= Gatherley Castle =

Castle in North Yorkshire, England

Gatherley Castle, sometimes referred to as a modern mansion, was located in the township of Middleton Tyas, North Yorkshire, England.

==History==
It is not known when the castle was built or who designed it. The design of the sash-windows and hoodmoulds suggest a design of around 1830-1840, although an archway had the date 1885 emblazoned across it.

Henry de Burgh-Lawson (1817–1892) owned it in the 1870s. Mr Coatsworth, of Darlington, occupied it after 1892. In 1900, the castle was bought by Miss Barningham (1860–1915), daughter of a Darlington Ironmaster, William Barningham. There is a mention in an 1889 directory. After her death, it was unoccupied and the furniture was sold in 1928.

The castle was requisitioned by the British Army during the Second World War (1939–45). During that time, it held German and Italian prisoners of war. It also housed a searchlight battery.

Edgar Lawson acquired the land and demolished the castle in 1963, but kept the family coat of arms which is on display in Coniscliffe Road in Darlington. It has the motto Leve et reluis (Arise and reillumine) which is the motto of the Lawson family who came from Northumberland.

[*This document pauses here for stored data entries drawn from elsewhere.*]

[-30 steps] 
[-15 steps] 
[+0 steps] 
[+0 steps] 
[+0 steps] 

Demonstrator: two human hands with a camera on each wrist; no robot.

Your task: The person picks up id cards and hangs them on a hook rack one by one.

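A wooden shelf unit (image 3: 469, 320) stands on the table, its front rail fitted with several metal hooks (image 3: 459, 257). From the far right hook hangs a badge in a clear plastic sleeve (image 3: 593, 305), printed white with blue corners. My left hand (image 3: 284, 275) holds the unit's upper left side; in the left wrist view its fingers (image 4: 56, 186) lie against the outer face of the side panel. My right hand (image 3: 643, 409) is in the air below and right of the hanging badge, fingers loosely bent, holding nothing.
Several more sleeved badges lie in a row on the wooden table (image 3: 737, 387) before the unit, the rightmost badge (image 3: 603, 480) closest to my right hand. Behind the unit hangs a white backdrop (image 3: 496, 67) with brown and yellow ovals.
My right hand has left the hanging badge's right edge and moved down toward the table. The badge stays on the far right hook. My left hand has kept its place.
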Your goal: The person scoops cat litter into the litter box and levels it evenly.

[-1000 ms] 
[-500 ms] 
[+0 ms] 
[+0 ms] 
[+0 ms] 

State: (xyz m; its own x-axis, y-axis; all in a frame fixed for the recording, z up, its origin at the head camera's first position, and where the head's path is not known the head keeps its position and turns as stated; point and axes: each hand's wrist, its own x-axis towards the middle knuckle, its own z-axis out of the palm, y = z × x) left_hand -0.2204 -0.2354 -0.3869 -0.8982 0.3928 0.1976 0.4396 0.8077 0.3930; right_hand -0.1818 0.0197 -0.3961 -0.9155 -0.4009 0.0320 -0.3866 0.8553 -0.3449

The castle had two gates, North Lodge and South Lodge, both built in woodland alongside the Great North Road. Around 1963, the woodland was cleared and the road was widened to the dual-carriageway A1, the two lodges standing directly on the side of the road. Due to the A1 upgrade to motorway standard, the lodges had to be demolished in 2016, along with several other buildings.